Tax Dangers of 401k investing

     The hidden tax risks of 401k investing (besides high fees and limited choices) is the “tax opportunity cost trap”. When you invest in a 401k and make a long term gain the income is treated as ordinary income, which has a higher tax rate than if the gain occurred in a taxable account. If you buy real estate in a 401k you can’t do a 1031 tax deferred exchange. If you own appreciated assets in a 401k and die then the appreciated assets don’t get a “basis step-up” and thus your estate will pay more in income tax on the capital gains then if the assets were held in your taxable account.

  Perhaps the biggest hidden opportunity cost is that if assets are in a taxable account then one can borrow against them and buy more assets without selling. Then they can save on taxes by waiting for a long term capital gains tax treatment, or a basis step-up on death or a 1031 exchange. During a long bull market an affluent investor could live off of dividends and loan borrowings from appreciated assets without selling and incurring capital gains tax. Then when the owner dies the basis step-up means no income tax is due on the capital gain. This is not possible with assets held in a 401k.describe the image

  Open the doors to creative investing

     If someone wants to start a business it would be nice to have one’s assets outside of the 401k so that it would be easy to raise cash for the business. (There is a way to buy a business inside of a 401k, but it has some problems and limits that make it risky).

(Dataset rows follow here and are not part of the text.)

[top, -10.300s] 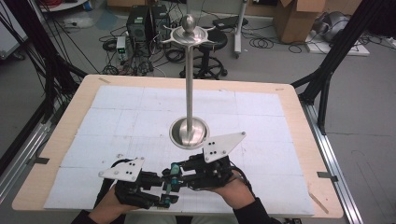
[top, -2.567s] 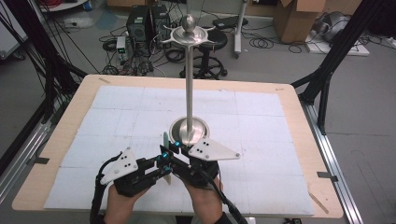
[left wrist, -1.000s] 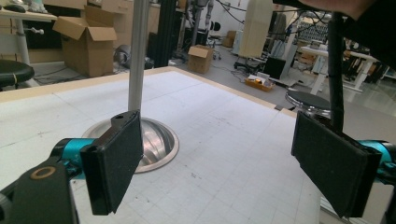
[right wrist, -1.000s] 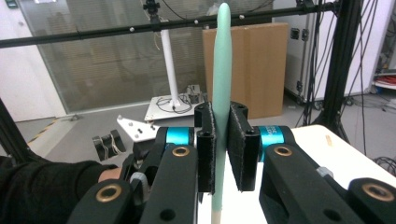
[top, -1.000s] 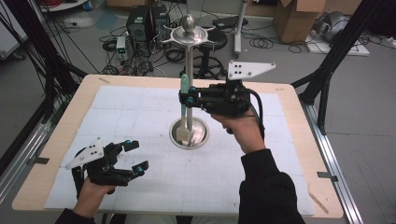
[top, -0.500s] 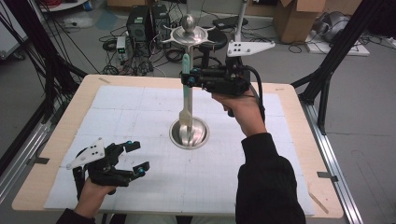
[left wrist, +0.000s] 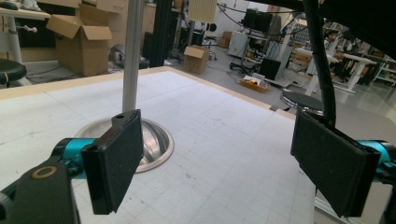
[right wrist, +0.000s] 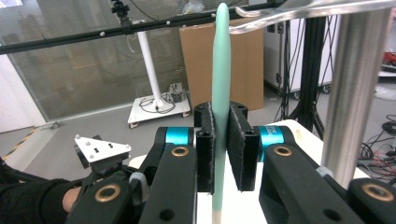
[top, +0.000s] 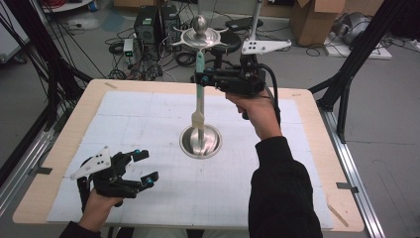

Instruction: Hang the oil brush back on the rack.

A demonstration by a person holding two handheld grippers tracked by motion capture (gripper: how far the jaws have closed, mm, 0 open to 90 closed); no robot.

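The right gripper (top: 201,79) is pinching a slim, smooth utensil with a mint-green handle and cream blade (top: 199,89), its jaws closed on the handle, holding it upright beside the polished steel stand's pole (right wrist: 355,93), above the round dished base (top: 200,141). The left gripper (top: 143,166) is resting wide open and empty on the white gridded mat (top: 297,173), near its front-left edge.
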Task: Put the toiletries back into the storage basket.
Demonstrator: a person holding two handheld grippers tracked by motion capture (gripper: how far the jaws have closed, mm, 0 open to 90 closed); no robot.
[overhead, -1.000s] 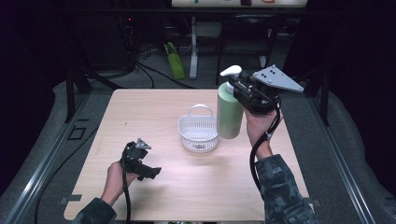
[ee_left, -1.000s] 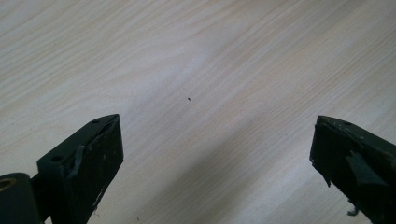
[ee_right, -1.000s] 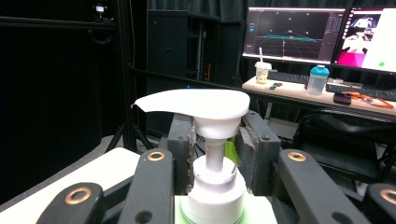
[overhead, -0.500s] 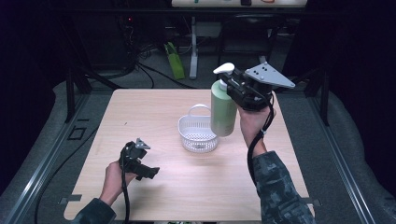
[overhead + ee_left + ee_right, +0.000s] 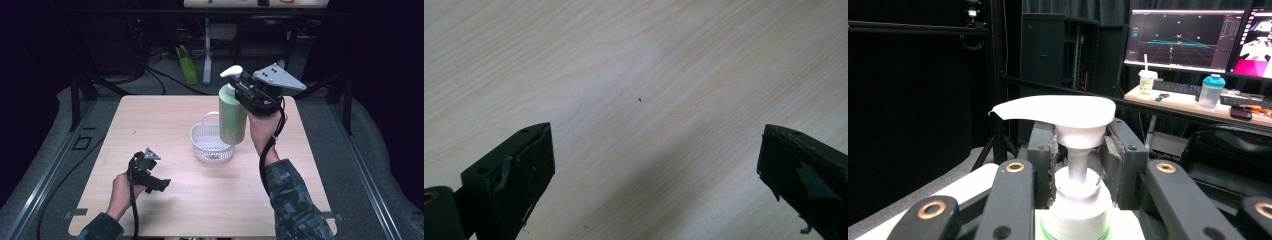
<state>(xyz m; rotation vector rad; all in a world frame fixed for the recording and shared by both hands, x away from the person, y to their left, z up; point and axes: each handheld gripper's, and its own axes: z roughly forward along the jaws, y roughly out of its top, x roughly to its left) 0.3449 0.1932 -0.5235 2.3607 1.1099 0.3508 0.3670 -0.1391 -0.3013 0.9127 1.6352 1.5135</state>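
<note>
From up high, my right gripper [image 5: 246, 95] grips the green soap bottle [image 5: 232, 114] near its top and holds it up in the air, just over the far right edge of the white basket [image 5: 212, 144]. The basket sits in the middle of the wooden table [image 5: 165, 120]. My left gripper [image 5: 150, 170] rests low by the near left side, well apart from the basket. In my left gripper view, the two black jaws stand wide apart with bare table [image 5: 639, 75] between them. In my right gripper view, the jaws squeeze the bottle's neck under the white pump [image 5: 1058, 114].
</note>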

   For estate planning purposes one should give as much as possible to their children up to the $13,000 annual limit. A married couple with a married child could give four times $13,000 a year free of gift tax. Over 30 years this is $1,560,000. Assuming a 55% estate tax, this saves $858,000, which may be more tax savings then that provided by a 401k. Further, the heirs could invest the funds and have the assets grow, hopefully in the form of long term capital gains, thus reducing the heir’s future tax. If the funds were trapped in a 401k then this would not be possible. If assets are in your 401k you can’t give away those assets until you die and then your estate would have to pay estate tax on them. Of course, estate tax is a problem mainly for “rich people” but with inflation it is possible middle class people will pay estate tax in forty years from now. The AMT tax has never been adjusted for inflation and now traps people who make as little as $50,000, but was intended for those who were very high income when the law was created in 1969.

   I wrote an article “Are your funds trapped in a 401k?” and “401k contributions not always a good thing.”

   On the other hand, the risk is great that some naive, selfish investors will gamble recklessly with their funds, so having funds in a 401k increases the odds that they will be forced to invest conservatively, which is the best way to invest. A 401k reminds me of a state liquor license law that tries to discourage drinking by making people buy liquor only at special stores with limited hours and limited customer service.

Investors should seek independent financial advice.